Explain the Modern portfolio theory
Explain the Modern portfolio theory.
Expert
In the Modern Portfolio Theory world of N assets there are 2N + N(N − 1)/2 parameters: standard deviation, one per stock; expected return, one per stock; correlations, among any two stocks (select two from N without replacement, order unimportant). To Markowitz all investments and all portfolios should be compared and contrasted through a plot of expected return versus risk that measured by standard deviation. When we write µA to shows the expected return from investment or portfolio A (and the same for B and C, etc.) and σB for its standard deviation after that investment/portfolio A is at least as fine as B if µA ≥ µB and σA ≤ σB.
The mathematics of risk and return is extremely simple. See a portfolio, Π, of N assets, along with Wi being the fraction of wealth invested into the ith asset. The expected return is subsequently
and the standard deviation of the return, therefore the risk is
Here ρij is the correlation among the ith and jth investments, along with ρii = 1.

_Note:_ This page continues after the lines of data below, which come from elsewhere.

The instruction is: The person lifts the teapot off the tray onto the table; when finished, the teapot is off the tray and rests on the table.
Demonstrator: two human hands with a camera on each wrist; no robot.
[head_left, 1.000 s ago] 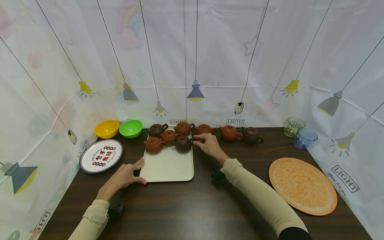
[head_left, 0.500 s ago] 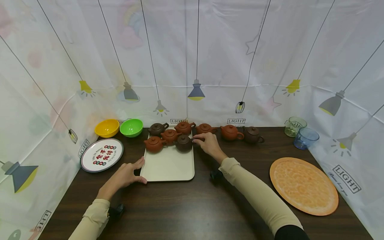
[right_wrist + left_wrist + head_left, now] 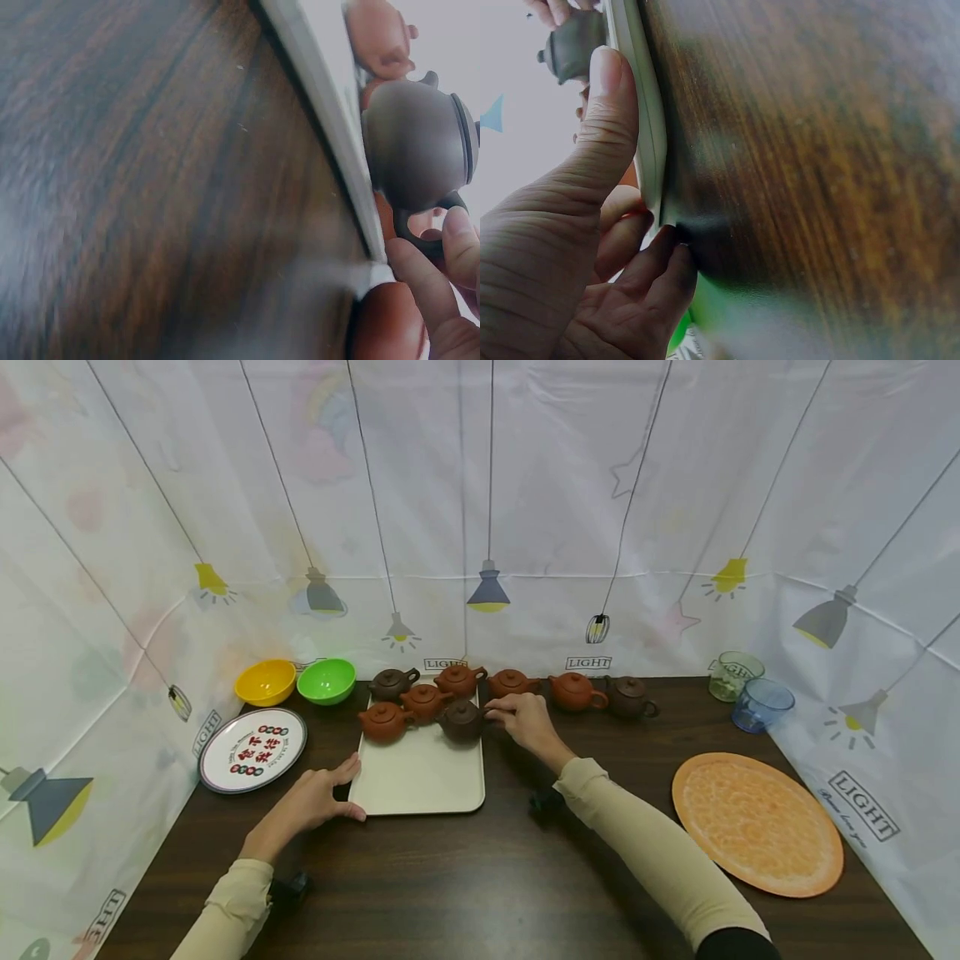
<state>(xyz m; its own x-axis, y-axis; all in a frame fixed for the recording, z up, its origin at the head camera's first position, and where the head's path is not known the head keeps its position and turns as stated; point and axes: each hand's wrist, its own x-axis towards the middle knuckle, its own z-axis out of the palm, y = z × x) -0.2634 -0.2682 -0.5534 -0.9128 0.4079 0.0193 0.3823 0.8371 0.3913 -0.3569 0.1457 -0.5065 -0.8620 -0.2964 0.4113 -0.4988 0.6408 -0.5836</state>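
Note:
My right hand [image 3: 531, 727] pinches the handle of a dark brown teapot [image 3: 461, 722] between thumb and fingers. That teapot stands upright at the right edge of a cream rectangular tray [image 3: 420, 781]; in the right wrist view its handle [image 3: 409, 229] reaches out past the tray's rim. My left hand [image 3: 311, 797] holds the tray's near left corner, thumb [image 3: 611, 97] along the rim and the other fingers curled at the side. Several more teapots crowd the tray's far half: reddish ones [image 3: 383, 722] [image 3: 425, 702] [image 3: 457, 681] and a dark one [image 3: 392, 685].
Right of the tray along the back edge stand two reddish teapots [image 3: 512, 682] [image 3: 574, 692] and a dark one [image 3: 628, 697]. Yellow [image 3: 266, 683] and green [image 3: 327, 682] bowls and a printed plate [image 3: 253, 751] lie left; glasses [image 3: 761, 705] and a round orange mat [image 3: 757, 824] lie right.
The dark teapot in my right hand has shifted slightly to the right, and that hand with it. My left hand and the tray stay where they were.

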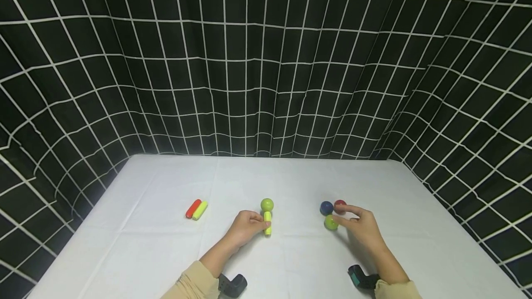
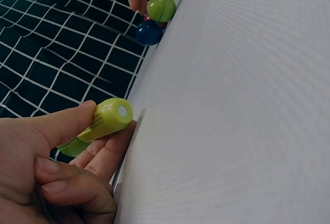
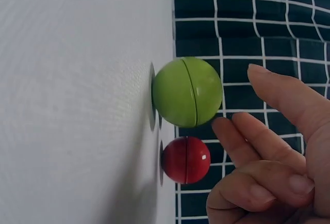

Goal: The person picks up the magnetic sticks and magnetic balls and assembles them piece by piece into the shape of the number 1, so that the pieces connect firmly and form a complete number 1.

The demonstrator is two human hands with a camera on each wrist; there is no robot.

What are the Forward and Backward Equations?
Why do analysts calculate financial ratios?
Question 1 You just took out a variable-rate mortgage on your new home. The mortgage value is $100,000, the term is 30 years, and initially the interest rate is 8%. The interest rate is fixed for
How can we estimate the payback period for a proposed capital budgeting project? What are the major problems of the payback method?
Compare & contrast the several types of secondary market trading structures. There are two fundamental types of secondary market trading structures: dealer & agency. In a dealer market, the dealer serves as market maker for the securit
What is a Wiener Process/Brownian Motion?
Which model is required for interaction of many companies regarding the process of default?
Illustrates an example of distribution of maxima and minima in Extreme Value Theory?
Assume that you inherited some money. A friend of yours is working as an unpaid intern at a local brokerage firm, and her boss is selling securities that call for 4 payments of $50 (1 payment at the end of each of the next 4 years) plus an extra payment of $1,000 at the end of Year 4. Your friend sa
Explain different approaches to modelling in Quantitative Finance.
18,76,764
1942970 Asked
3,689
Active Tutors
1426700
Questions Answered
Start Excelling in your courses, Ask an Expert and get answers for your homework and assignments!!